### [REQUIRED ACTION]
Return exactly the listing's lines, from its first line to the line holding "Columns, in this", ends included.

[Start of section]

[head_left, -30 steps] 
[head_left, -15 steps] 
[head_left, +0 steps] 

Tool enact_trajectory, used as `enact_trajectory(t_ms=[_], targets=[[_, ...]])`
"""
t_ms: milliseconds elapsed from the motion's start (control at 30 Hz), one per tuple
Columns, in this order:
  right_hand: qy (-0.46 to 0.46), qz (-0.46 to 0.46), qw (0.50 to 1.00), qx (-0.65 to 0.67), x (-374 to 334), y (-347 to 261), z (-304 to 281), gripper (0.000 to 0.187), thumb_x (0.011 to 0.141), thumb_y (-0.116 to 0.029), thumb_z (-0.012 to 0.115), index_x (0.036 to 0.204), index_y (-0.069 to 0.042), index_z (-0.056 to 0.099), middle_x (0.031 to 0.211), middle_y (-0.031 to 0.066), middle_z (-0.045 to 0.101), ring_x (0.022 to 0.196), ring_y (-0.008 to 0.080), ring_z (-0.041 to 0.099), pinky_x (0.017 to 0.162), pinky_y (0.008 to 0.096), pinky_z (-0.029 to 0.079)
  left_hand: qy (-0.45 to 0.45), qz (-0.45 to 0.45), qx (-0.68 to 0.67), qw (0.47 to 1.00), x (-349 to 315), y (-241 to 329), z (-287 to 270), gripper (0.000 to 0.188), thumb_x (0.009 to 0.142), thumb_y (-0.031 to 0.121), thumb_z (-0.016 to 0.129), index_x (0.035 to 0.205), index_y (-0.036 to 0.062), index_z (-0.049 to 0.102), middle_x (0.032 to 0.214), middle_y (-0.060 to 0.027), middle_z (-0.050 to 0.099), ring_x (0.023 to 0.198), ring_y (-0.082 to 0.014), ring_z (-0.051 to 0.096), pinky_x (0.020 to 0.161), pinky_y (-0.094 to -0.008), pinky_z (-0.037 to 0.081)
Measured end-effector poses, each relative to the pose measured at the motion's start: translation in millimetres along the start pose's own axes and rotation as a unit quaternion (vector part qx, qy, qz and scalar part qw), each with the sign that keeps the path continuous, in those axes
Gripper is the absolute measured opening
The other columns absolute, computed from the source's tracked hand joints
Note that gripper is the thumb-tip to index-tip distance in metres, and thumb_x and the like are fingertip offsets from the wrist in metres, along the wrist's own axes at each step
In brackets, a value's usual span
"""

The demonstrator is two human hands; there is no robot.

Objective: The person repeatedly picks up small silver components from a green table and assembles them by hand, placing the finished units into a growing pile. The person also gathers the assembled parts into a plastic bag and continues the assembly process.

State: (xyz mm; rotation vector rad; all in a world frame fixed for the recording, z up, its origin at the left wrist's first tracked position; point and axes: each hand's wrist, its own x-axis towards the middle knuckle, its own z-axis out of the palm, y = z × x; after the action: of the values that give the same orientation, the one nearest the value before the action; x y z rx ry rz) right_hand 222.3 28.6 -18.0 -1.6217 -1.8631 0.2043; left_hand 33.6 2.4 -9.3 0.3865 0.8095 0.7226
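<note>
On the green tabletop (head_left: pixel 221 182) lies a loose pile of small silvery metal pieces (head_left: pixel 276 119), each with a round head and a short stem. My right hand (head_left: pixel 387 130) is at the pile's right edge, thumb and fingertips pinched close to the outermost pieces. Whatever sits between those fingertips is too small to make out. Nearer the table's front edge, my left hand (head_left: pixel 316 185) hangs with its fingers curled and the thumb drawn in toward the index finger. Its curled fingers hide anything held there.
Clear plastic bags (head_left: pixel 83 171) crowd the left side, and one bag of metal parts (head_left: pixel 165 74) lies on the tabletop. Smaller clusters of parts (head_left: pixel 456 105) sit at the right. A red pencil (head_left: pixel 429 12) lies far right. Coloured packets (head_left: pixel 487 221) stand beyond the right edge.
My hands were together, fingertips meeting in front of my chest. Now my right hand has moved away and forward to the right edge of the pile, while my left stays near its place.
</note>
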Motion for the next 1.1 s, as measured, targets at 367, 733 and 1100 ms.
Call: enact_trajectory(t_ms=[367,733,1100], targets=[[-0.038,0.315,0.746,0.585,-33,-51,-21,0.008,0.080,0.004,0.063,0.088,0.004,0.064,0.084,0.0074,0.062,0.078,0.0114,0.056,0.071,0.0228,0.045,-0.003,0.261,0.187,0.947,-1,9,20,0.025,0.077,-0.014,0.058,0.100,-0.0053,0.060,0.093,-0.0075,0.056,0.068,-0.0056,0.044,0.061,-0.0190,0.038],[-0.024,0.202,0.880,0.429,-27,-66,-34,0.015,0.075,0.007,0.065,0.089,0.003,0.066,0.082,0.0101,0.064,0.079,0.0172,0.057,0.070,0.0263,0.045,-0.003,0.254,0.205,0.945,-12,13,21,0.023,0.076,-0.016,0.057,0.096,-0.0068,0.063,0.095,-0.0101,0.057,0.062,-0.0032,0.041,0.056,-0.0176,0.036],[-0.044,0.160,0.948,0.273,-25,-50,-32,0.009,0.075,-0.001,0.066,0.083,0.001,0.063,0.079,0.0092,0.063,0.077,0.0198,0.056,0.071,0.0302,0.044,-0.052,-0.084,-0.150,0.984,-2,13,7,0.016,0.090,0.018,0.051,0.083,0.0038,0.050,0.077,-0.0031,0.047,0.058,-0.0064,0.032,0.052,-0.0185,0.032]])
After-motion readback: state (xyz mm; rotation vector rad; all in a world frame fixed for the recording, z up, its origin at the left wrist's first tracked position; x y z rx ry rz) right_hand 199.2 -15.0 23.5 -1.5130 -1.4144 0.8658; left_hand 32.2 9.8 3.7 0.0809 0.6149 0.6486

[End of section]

### [ANSWER FOR THIS EXERCISE]
[head_left, -30 steps] 
[head_left, -15 steps] 
[head_left, +0 steps] 

Tool enact_trajectory, used as `enact_trajectory(t_ms=[_], targets=[[_, ...]])`
"""
t_ms: milliseconds elapsed from the motion's start (control at 30 Hz), one per tuple
Columns, in this order:

The exercise closes with this answer.